» Exercise instructions: Please reproduce the entries below exactly, starting at the first line and ending with the line that holds "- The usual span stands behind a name".

┌────────

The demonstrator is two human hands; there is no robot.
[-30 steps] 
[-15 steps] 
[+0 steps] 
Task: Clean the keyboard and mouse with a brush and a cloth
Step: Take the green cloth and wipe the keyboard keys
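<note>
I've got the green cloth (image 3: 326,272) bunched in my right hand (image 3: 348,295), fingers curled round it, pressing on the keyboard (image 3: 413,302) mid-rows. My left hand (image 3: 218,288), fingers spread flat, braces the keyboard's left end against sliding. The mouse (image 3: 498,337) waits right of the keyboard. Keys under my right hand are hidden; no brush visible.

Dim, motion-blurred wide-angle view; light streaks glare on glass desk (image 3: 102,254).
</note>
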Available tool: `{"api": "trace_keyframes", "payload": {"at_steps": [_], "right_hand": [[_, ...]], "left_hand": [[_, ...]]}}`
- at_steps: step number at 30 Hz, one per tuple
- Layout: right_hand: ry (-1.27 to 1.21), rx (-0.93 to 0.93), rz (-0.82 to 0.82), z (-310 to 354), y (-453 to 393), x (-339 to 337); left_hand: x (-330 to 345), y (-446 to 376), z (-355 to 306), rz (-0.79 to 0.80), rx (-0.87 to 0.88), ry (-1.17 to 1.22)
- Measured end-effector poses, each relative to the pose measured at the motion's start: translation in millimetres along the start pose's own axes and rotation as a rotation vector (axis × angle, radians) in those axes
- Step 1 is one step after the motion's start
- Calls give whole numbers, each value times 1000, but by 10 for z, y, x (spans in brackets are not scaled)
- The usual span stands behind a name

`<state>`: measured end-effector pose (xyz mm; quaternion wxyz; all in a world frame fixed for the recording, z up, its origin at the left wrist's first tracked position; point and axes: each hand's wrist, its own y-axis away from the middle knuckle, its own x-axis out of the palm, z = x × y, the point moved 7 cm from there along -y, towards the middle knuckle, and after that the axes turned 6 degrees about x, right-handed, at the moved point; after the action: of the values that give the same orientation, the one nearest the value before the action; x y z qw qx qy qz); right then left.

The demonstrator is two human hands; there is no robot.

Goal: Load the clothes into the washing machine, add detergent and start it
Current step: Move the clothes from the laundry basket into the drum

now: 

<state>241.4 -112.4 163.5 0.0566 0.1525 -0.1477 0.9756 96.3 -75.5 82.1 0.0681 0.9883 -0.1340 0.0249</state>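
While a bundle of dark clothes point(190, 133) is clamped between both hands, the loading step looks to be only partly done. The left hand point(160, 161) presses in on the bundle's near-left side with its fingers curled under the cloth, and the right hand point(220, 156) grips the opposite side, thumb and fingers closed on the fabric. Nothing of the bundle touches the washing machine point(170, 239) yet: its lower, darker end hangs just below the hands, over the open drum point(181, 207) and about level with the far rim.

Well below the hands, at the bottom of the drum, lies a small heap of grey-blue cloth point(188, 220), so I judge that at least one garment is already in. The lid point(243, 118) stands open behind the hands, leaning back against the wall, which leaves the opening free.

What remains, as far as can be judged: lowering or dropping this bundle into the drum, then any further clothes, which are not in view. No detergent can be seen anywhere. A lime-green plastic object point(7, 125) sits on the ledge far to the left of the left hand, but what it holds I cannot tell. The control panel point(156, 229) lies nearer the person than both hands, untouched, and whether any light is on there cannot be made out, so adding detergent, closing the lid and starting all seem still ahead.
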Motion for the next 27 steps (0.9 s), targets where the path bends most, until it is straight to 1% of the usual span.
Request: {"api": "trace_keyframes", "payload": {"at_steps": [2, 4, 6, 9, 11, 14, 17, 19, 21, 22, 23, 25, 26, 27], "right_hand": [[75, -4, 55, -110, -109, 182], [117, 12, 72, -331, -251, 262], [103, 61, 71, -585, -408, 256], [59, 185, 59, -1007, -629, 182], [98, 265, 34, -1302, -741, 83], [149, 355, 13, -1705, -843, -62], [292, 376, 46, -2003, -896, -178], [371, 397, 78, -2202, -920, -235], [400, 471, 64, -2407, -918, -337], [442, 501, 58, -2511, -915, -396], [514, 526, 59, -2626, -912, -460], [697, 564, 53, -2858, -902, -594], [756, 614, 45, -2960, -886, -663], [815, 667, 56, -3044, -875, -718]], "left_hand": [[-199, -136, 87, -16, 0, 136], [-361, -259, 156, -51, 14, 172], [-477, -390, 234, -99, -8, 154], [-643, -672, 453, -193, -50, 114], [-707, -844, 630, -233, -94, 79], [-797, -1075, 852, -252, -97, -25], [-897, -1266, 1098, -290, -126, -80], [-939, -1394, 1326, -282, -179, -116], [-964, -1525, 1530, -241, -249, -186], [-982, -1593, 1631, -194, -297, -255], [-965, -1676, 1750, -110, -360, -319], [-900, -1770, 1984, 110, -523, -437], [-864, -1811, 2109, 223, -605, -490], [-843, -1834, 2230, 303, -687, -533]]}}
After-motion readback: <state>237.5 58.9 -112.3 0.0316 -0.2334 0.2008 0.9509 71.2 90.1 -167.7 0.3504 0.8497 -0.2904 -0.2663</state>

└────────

» Written response:
The demonstrator is two human hands; there is no robot.
[-30 steps] 
[-15 steps] 
[+0 steps] 
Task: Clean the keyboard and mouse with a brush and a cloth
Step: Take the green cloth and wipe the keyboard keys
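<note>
I've got the green cloth (image 3: 326,272) bunched in my right hand (image 3: 348,295), fingers curled round it, pressing on the keyboard (image 3: 413,302) mid-rows. My left hand (image 3: 218,288), fingers spread flat, braces the keyboard's left end against sliding. The mouse (image 3: 498,337) waits right of the keyboard. Keys under my right hand are hidden; no brush visible.

Dim, motion-blurred wide-angle view; light streaks glare on glass desk (image 3: 102,254).
</note>
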Available tool: `{"api": "trace_keyframes", "payload": {"at_steps": [_], "right_hand": [[_, ...]], "left_hand": [[_, ...]]}}`
- at_steps: step number at 30 Hz, one per tuple
- Layout: right_hand: ry (-1.27 to 1.21), rx (-0.93 to 0.93), rz (-0.82 to 0.82), z (-310 to 354), y (-453 to 393), x (-339 to 337); left_hand: x (-330 to 345), y (-446 to 376), z (-355 to 306), rz (-0.79 to 0.80), rx (-0.87 to 0.88), ry (-1.17 to 1.22)
- Measured end-effector poses, each relative to the pose measured at the motion's start: translation in millimetres along the start pose's own axes and rotation as a rotation vector (axis × angle, radians) in those axes
- Step 1 is one step after the motion's start
- Calls give whole numbers, each value times 1000, but by 10 for z, y, x (spans in brackets are not scaled)
- The usual span stands behind a name

Besides the given answer, there is nothing more to add.